When you think about it, all our sensitivity, all our brain power, and all our intuitive insight is part of a design that is meant to give us information about what is going on around us. When that information triggers a prior experience, it becomes personal to us – but that is a learned behavior, not a natural one. With all the TV shows highlighting forensic investigations, it’s clear that the answers to every puzzle lie in the assessment of the data, not in anyone’s personal feelings about the data. And more data is always better.

So it should be with us as we go through our life. We should examine all the data available to us and act in the most sensible way – in a way that serves our purposes. We have an incredible ability to detect what is going on in others, yet we can’t control others – we can only control what effects us.
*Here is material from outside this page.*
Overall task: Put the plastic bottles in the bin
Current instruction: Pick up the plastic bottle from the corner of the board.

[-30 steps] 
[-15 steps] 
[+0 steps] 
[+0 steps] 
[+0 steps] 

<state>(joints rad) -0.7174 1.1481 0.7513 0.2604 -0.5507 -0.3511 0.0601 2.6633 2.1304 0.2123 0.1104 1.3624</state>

How does that play out in real life? Well, if someone is rude or mean to us, we can understand that they are going through some difficulty of their own. They are most likely doing it unconsciously from some old pattern that is playing through them. That’s a human perspective. We can either choose to not take part and keep moving or, if it is a situation we need to stay in, we can have compassion for (or stay neutral toward) whatever it is that they are dealing with, as we might hope another would have for us in a similar situation.

And it doesn’t mean we aren’t engaged in life. The fact of it is, if we are truly forensic about what we experience – in and of itself, without prior baggage – we will be in a much better position to make the next right decision as we continue on our way. Being on an emotional roller coaster all day long is incredibly draining and doesn’t help us do anything.
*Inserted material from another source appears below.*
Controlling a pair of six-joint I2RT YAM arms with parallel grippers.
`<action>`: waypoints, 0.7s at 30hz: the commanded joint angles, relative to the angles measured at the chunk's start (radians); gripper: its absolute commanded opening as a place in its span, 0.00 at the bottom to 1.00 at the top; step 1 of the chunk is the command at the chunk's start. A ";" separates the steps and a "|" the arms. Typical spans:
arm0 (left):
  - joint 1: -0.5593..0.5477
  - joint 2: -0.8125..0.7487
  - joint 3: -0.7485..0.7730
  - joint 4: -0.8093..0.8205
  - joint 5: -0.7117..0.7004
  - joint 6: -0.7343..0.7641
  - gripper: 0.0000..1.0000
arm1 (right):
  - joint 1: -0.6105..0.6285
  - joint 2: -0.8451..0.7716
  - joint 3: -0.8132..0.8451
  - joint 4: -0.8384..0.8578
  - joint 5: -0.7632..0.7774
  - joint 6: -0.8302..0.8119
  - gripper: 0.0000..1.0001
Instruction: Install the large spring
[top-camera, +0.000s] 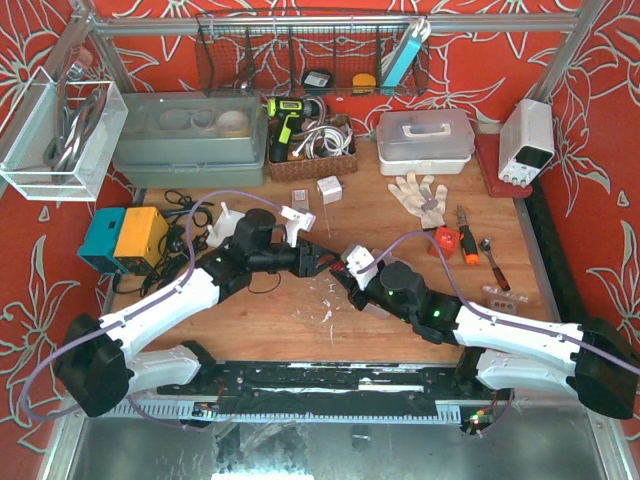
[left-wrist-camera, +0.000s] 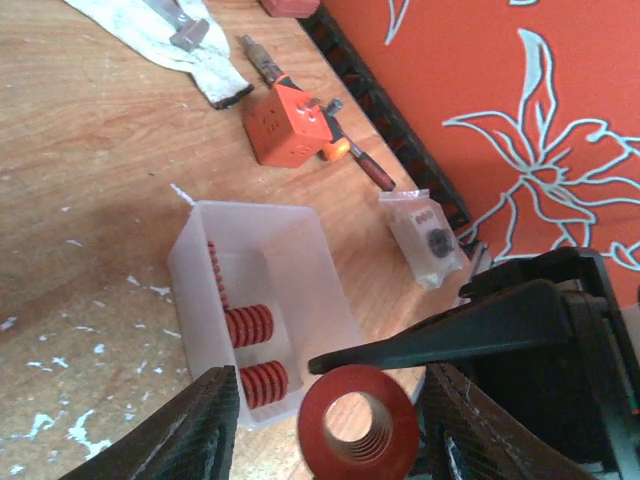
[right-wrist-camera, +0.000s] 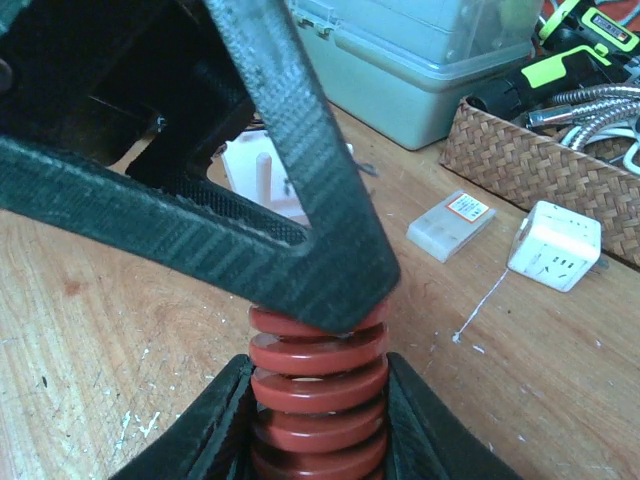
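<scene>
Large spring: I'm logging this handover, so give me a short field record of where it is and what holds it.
item: large spring, red
held by: right gripper, fingers shut on its coils
left gripper: fingers straddle the spring's free end; contact unclear
installed: not yet, it is in the fingers
nearby: clear bin holding smaller red springs

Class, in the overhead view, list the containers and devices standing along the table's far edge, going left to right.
Grey-green lidded bin → wicker basket → white lidded box → white power supply.
</scene>
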 joint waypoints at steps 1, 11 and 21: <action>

Feelings themselves are beautiful – they are what make us truly human – when we are conscious about them. Taking an impersonal view toward life doesn’t imply detachment, it points to a deeper, more subtle understanding of the way things really are.

How often have we hoped to accomplish something and known that we needed to see the facts clearly and state our case succinctly to have success? So we make a list of pros and cons, or we take a walk to clear our head. Well the journey of life requires just such clarity to navigate it in the most productive, least stressful way.

When we take that first step back from personal involvement, we will quickly see how personally involved everyone else is. And in that moment we will know that it is not a natural, or healthy, way for us to proceed.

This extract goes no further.